An exact transcription of the lines below, from the first through the one containing "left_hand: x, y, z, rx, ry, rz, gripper", is the only output wanted.

**** DATA PROVIDED ****

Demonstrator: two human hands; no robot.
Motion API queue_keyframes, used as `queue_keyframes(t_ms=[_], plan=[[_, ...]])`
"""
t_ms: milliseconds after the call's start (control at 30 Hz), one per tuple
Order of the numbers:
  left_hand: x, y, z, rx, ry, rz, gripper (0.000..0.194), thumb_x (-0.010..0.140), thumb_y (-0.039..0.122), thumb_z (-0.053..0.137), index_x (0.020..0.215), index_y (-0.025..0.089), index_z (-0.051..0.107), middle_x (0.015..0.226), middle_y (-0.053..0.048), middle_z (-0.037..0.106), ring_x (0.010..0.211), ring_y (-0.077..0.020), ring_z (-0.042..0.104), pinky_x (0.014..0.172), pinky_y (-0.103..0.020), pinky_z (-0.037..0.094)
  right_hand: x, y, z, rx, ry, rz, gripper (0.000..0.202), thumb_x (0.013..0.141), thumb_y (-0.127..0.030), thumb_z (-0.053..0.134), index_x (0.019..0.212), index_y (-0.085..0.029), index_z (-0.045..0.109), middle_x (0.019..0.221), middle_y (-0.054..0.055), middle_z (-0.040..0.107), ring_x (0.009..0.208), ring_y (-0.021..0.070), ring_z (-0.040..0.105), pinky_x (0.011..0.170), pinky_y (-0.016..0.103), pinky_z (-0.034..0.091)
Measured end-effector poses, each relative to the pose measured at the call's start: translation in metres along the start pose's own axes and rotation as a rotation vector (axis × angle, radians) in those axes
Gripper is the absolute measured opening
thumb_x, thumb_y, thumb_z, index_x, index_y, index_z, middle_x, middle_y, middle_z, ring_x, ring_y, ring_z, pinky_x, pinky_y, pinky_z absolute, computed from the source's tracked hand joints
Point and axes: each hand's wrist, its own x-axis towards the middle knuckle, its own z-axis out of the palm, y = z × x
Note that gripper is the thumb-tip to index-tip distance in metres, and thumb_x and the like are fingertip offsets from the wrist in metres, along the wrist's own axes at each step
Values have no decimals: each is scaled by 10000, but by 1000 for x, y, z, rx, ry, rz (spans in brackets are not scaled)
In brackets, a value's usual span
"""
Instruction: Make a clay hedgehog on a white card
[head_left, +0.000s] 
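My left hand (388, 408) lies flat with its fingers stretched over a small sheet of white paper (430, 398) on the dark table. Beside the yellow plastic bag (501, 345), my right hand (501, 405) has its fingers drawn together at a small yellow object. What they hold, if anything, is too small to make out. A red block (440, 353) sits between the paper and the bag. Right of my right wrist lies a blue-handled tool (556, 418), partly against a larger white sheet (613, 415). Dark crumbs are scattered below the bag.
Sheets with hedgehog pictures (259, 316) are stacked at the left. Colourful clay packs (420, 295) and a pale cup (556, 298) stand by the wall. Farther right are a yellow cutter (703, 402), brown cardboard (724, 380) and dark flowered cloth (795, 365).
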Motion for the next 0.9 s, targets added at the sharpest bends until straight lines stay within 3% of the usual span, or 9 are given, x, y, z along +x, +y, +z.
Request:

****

● RESPONSE BOX:
Demonstrator: two human hands; no robot.
Motion API queue_keyframes, used as `queue_keyframes(t_ms=[_], plan=[[_, ...]])`
"""
t_ms: milliseconds after the call's start (control at 30 Hz), one per tuple
Order of the numbers:
  left_hand: x, y, z, rx, ry, rz, gripper (0.000..0.194), thumb_x (-0.010..0.140), thumb_y (-0.039..0.122), thumb_z (-0.053..0.137), index_x (0.020..0.215), index_y (-0.025..0.089), index_z (-0.051..0.107), middle_x (0.015..0.226), middle_y (-0.053..0.048), middle_z (-0.037..0.106), ring_x (0.010..0.211), ring_y (-0.077..0.020), ring_z (-0.042..0.104), pinky_x (0.014..0.172), pinky_y (-0.103..0.020), pinky_z (-0.037..0.094)

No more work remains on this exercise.